Pourquoi la justice se mêle-t-elle de plus en plus de santé ?

La crise épidémique semble avoir donné un coup d’accélérateur à un phénomène démarré dans les années 1980 avec l’affaire du sang contaminé : l’intrusion du juge dans le domaine de la santé. Et la dynamique semble devoir se poursuivre.

Pourquoi la justice se mêle-t-elle de plus en plus de santé ?15 octobre 2020. Policiers et gendarmes se présentent aux domiciles du ministre de la Santé Olivier Véran, du directeur général de la Santé Jérôme Salomon, de la directrice générale de Santé Publique France Geneviève Chêne, et d’ex-membres du gouvernement : Édouard Philippe, Agnès Buzyn, et Sibeth Ndiaye.

Ils sont là pour mener des perquisitions dans le cadre d’une procédure ouverte quelques mois plus tôt par la Cour de justice de la République sur la gestion de la crise du coronavirus.

L’événement couronne en quelque sorte une évolution entamée il y a plusieurs années, voire plusieurs décennies : le juge est désormais devenu un acteur du système de santé à part entière.

Un bref coup d’œil à l’actualité récente du secteur de la santé permet en effet de se rendre compte que l’époque où la chronique juridico-sanitaire se résumait à quelques grandes affaires (le sang contaminé dans les années 1980, le Mediator au début des années 2010…) est bel et bien révolue.

Aujourd’hui, la rubrique « justice » des grands médias est émaillée de procédures judiciaires. Un exemple parmi d’autres : sur Europe 1, l’avocate Corine Lepage expliquait le 16 janvier dernier qu’elle avait décidé de prendre la défense de l’Association des citoyens contre les déserts médicaux (ACCDM). Elle a dans ce cadre écrit au premier ministre Jean Castex pour lui demander de réguler l’installation des médecins, faute de quoi elle saisira le Conseil d’État pour faire respecter l’égalité des citoyens en matière d’accès aux soins.
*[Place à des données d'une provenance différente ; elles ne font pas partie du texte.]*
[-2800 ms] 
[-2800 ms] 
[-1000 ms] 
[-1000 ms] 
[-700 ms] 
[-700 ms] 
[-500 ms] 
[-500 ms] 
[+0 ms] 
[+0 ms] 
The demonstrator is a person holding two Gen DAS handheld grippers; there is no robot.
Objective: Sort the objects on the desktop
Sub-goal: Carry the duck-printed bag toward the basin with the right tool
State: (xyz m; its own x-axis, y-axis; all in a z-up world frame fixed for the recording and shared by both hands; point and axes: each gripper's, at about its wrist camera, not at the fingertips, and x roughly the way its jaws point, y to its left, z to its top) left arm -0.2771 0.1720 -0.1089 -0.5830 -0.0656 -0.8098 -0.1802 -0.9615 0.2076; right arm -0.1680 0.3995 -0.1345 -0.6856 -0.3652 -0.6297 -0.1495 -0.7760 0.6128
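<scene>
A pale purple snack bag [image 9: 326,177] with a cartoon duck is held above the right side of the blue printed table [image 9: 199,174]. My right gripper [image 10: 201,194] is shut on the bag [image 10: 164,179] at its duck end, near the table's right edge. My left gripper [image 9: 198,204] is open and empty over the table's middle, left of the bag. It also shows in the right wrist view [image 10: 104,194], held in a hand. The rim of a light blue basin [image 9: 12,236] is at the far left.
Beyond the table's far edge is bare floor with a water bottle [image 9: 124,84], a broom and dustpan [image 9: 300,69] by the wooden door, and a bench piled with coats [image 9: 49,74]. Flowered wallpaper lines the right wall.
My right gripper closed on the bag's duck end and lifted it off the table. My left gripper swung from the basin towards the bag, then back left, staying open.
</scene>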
Plus d’association, plus de lois, plus de procédures

D’après Vincent Lautard, infirmier et juriste connu des lecteurs d’ActuSoins pour ses billets juridiques, on peut avancer plusieurs pistes pour expliquer la multiplication des affaires judiciaires liées à la santé. « Il y a de plus en plus d’associations qui défendent les droits des patients, et il y a une plus grande exigence de sécurité vis-à-vis des médicaments et produits de santé, avance ce spécialiste du droit de la santé. D’autre part, les textes de lois liés à la santé se sont multipliés au cours des 20 ou 30 dernières années. »
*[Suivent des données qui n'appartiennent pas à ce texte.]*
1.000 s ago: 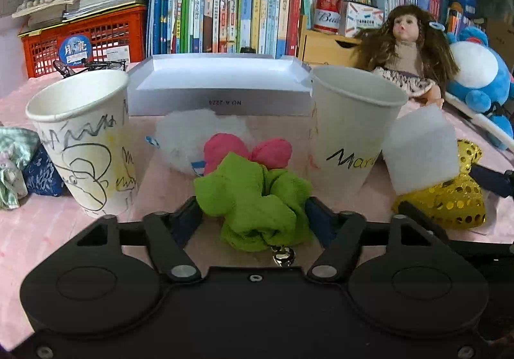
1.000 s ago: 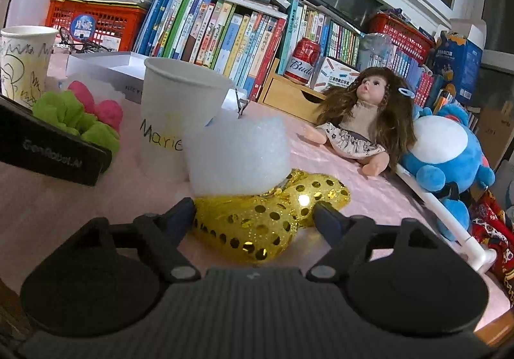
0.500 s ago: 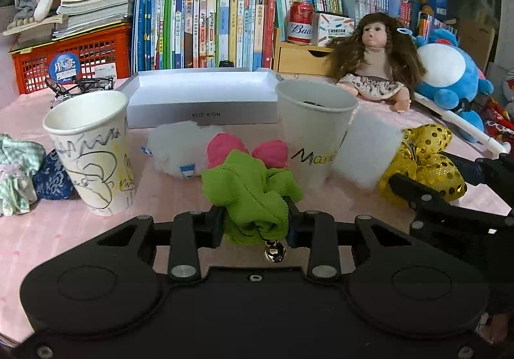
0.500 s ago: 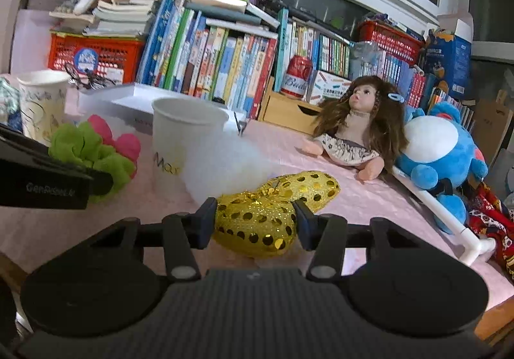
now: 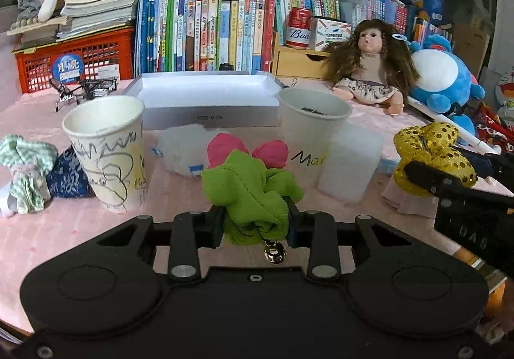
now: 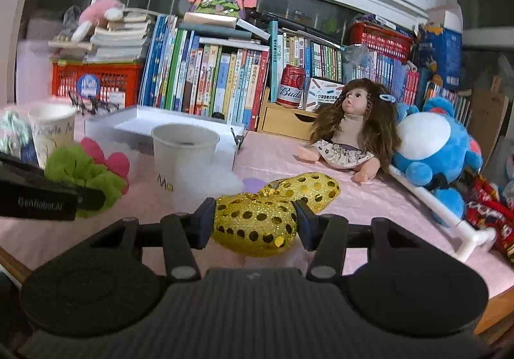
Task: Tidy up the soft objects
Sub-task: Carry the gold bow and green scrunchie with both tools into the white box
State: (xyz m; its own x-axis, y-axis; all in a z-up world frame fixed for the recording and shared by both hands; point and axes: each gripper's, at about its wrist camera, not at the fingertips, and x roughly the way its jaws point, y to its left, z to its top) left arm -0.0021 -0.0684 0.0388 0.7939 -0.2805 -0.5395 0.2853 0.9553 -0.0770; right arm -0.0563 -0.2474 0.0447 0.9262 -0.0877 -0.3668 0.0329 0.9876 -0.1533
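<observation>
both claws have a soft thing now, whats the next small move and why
Probably carry both toward the open white box behind the cups. The left claw is shut on the green scrunchie and the right claw on the gold bow. Both look lifted off the pink cloth, and the box looks like the nearest open container, though the intended destination isn't certain.

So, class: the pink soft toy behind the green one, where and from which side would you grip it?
Probably pinch one rounded lobe of the pink toy from above. The green toy, white fluff and "Marie" cup crowd its sides; only its top is exposed.
</observation>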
On peut bien sûr penser à la loi Kouchner de 2002 sur le droit des patients. Mais celle-ci a peut-être aussi, paradoxalement, eu pour effet de faire baisser le nombre de procédures judiciaires. La vague des affaires sanitaires pourraient en effet littéralement submerger les tribunaux si la loi Kouchner n’avait pas tenté de favoriser le règlement amiable des litiges.

En créant les Commissions de conciliation et d’indemnisation (CCI) et l’Office national d’indemnisation des accidents médicaux (Oniam), ce texte a en effet permis aux victimes d’erreur médicale de disposer d’une procédure amiable, généralement moins coûteuse et moins longue que celle des tribunaux, pour faire valoir leurs droits. Le rapport d’activité 2019 de l’Oniam note ainsi que les CCI avaient cette année-là reçu pas moins de 5 300 demandes d’indemnisation.
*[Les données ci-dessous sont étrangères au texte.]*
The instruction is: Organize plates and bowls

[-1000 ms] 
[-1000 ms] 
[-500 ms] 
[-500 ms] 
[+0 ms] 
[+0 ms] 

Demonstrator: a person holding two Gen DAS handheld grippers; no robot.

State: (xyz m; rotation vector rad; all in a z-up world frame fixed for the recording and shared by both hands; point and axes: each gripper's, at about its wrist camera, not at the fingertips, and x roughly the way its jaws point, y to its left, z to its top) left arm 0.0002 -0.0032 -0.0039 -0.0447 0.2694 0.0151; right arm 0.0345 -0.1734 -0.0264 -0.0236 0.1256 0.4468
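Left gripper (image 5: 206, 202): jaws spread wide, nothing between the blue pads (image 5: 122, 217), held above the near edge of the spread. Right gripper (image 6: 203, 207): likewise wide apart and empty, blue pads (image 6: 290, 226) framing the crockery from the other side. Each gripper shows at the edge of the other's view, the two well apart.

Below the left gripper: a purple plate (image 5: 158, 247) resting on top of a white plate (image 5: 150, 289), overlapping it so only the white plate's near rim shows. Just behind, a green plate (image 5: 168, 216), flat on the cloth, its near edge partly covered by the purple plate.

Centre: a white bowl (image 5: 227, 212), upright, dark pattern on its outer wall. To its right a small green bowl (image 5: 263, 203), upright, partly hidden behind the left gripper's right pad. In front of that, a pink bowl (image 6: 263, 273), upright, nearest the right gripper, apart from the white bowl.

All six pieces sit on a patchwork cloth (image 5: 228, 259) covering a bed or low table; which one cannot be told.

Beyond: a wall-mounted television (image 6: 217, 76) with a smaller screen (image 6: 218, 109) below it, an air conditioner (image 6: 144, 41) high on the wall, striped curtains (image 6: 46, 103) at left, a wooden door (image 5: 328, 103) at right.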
Attention aux effets de loupe

Mais, toujours selon Vincent Lautard, il faut se méfier des effets de loupe. « On ne se dirige pas vers une situation à l’américaine, estime l’infirmier. Il y a une plus grande médiatisation, certes, mais il faudrait une analyse détaillée de la jurisprudence pour savoir s’il y a plus d’affaires. » En somme, c’est parce qu’on parle davantage de santé en général, et de coronavirus en particulier, qu’on a aujourd’hui l’impression d’un emballement judiciaire autour des questions de santé. Les plaintes en cours dans le cadre du coronavirus iront-elles jusqu’au bout ? « On y verra plus clair dans quelques mois », estime Vincent Lautard.

Il y a par ailleurs un point qu’il ne faut selon lui pas négliger. « À côté du nombre, certes grandissant, des affaires qui sont médiatisées, il y a beaucoup de choses qui sont perdues dans la masse, estime le juriste. Il y a de nombreuses situations où les droits des patients sont bafoués mais qui ne donnent pas lieu à des plaintes ou à des procès. » Plusieurs explications à cela : soit les victimes n’ont pas les moyens d’entamer une procédure, soit elles n’ont pas les connaissances nécessaires pour faire appel aux associations disposant de l’expérience appropriée…

L’impression de profusion judiciaire actuelle pourrait bien n’être que la partie émergée de l’iceberg.